§ **Your goal**
Lift every line from the entries that includes the word "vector".

Stored data
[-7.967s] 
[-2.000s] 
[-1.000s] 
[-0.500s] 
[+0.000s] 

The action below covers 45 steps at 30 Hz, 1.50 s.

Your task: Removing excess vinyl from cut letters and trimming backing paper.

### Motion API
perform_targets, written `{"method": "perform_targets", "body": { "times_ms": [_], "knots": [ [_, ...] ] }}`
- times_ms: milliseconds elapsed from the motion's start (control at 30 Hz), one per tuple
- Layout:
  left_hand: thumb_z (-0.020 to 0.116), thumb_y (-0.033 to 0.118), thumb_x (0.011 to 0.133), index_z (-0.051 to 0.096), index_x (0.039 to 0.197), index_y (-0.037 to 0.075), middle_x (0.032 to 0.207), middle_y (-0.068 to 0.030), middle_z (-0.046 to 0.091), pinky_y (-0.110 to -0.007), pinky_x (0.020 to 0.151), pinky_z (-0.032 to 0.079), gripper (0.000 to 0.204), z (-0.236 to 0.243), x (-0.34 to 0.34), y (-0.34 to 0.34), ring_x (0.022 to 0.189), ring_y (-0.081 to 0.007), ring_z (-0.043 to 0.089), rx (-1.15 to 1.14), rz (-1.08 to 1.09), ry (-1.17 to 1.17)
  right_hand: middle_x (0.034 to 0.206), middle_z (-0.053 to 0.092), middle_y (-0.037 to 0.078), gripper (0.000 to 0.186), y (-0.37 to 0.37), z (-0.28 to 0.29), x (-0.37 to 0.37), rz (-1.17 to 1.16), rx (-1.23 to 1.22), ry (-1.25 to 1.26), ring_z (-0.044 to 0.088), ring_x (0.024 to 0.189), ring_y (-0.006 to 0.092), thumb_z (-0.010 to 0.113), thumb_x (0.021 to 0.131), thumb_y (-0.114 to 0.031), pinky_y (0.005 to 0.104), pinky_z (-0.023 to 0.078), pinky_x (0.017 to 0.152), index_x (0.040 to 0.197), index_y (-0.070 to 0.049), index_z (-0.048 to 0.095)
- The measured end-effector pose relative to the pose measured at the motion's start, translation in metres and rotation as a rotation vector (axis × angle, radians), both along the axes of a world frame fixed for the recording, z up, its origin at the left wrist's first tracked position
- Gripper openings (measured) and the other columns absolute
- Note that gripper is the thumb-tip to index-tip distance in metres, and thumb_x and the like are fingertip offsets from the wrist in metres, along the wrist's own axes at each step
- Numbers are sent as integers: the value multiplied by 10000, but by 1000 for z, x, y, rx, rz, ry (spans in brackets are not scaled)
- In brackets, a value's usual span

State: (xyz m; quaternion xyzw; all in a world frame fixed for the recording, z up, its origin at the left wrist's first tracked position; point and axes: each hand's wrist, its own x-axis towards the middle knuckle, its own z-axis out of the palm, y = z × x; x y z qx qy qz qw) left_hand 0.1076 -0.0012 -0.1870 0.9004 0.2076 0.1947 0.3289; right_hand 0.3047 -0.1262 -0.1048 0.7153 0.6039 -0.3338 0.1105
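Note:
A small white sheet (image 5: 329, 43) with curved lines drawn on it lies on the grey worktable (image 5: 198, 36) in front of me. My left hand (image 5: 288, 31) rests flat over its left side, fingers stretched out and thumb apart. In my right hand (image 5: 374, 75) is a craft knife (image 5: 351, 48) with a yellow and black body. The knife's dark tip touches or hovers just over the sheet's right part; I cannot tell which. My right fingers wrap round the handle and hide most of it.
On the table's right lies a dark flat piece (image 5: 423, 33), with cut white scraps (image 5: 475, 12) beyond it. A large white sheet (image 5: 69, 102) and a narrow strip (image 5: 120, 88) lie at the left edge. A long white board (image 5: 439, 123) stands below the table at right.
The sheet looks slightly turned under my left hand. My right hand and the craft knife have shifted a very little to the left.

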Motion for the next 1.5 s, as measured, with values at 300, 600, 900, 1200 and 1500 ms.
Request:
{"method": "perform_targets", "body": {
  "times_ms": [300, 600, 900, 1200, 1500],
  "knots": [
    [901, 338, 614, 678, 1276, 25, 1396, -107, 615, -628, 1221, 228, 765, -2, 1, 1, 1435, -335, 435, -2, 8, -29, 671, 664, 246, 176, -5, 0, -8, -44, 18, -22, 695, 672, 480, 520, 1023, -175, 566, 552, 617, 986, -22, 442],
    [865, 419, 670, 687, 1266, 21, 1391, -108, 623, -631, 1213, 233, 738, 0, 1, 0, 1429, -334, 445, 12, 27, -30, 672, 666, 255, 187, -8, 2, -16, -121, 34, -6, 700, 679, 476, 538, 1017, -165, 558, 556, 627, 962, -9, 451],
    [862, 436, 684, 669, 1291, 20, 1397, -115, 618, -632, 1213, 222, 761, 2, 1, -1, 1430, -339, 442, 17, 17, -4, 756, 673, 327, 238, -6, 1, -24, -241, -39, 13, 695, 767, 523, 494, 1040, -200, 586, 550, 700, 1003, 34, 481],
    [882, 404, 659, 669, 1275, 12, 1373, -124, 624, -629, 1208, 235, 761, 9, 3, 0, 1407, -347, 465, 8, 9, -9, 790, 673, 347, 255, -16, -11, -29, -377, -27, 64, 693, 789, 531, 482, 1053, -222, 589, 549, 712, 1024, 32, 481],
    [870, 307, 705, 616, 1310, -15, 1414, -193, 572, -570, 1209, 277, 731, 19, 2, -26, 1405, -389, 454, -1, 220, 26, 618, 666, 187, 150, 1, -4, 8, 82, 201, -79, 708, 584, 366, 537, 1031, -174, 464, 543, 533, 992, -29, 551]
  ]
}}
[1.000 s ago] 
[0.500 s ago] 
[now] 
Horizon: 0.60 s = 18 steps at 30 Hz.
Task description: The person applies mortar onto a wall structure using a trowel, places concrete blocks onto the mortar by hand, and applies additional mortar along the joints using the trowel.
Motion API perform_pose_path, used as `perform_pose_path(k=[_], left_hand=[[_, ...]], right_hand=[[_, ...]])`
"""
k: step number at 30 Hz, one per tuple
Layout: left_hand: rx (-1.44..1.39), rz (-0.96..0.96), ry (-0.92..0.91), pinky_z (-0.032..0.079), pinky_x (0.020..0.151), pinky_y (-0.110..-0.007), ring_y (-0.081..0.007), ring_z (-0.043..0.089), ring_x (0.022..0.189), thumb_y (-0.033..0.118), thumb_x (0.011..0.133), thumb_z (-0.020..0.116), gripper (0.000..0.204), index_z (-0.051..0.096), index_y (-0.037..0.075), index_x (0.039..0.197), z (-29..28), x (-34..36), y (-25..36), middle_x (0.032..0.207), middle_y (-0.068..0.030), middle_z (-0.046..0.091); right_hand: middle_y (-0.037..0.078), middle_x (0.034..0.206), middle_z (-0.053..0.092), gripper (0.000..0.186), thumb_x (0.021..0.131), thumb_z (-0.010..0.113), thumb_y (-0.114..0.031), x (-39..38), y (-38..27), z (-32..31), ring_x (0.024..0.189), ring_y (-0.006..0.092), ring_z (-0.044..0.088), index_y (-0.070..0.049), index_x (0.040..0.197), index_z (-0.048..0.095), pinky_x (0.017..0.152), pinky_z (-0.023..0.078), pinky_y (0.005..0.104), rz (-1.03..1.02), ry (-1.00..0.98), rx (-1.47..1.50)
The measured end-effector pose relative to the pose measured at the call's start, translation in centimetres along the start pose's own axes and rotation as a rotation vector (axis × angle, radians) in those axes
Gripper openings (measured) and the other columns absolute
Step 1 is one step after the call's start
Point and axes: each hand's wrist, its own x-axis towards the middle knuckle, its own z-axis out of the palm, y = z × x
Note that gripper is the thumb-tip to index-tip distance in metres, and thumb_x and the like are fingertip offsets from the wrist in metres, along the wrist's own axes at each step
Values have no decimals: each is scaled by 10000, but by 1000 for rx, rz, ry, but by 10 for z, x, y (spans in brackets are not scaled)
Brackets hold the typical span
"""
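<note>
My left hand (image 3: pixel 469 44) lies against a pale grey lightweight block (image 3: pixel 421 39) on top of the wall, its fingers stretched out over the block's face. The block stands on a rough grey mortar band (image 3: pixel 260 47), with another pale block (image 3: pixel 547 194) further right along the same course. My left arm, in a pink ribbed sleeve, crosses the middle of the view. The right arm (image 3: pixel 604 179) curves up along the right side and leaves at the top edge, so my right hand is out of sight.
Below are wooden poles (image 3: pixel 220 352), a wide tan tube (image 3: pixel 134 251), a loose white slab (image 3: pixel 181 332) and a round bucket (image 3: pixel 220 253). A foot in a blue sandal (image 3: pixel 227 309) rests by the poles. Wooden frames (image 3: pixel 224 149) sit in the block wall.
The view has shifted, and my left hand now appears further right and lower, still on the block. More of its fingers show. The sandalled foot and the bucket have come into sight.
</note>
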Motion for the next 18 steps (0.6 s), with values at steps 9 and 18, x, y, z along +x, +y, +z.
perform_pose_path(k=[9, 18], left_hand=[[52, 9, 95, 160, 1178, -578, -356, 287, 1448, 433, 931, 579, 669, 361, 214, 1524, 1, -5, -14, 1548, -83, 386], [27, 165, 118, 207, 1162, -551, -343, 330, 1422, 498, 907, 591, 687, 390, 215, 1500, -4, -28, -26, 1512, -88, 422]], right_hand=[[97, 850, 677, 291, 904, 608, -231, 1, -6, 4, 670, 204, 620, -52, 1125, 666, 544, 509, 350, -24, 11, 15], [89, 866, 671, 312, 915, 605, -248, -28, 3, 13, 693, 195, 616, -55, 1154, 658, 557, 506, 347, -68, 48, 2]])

§ **Task result**
- The measured end-effector pose relative to the pose measured at the motion's start, translation in metres and rotation as a rotation vector (axis × angle, radians), both along the axes of a world frame fixed for the recording, z up, its origin at the left wrist's first tracked position
The measured end-effector pose relative to the pose measured at the call's start, translation in centimetres along the start pose's own axes and rotation as a rotation vector (axis × angle, radians) in those axes

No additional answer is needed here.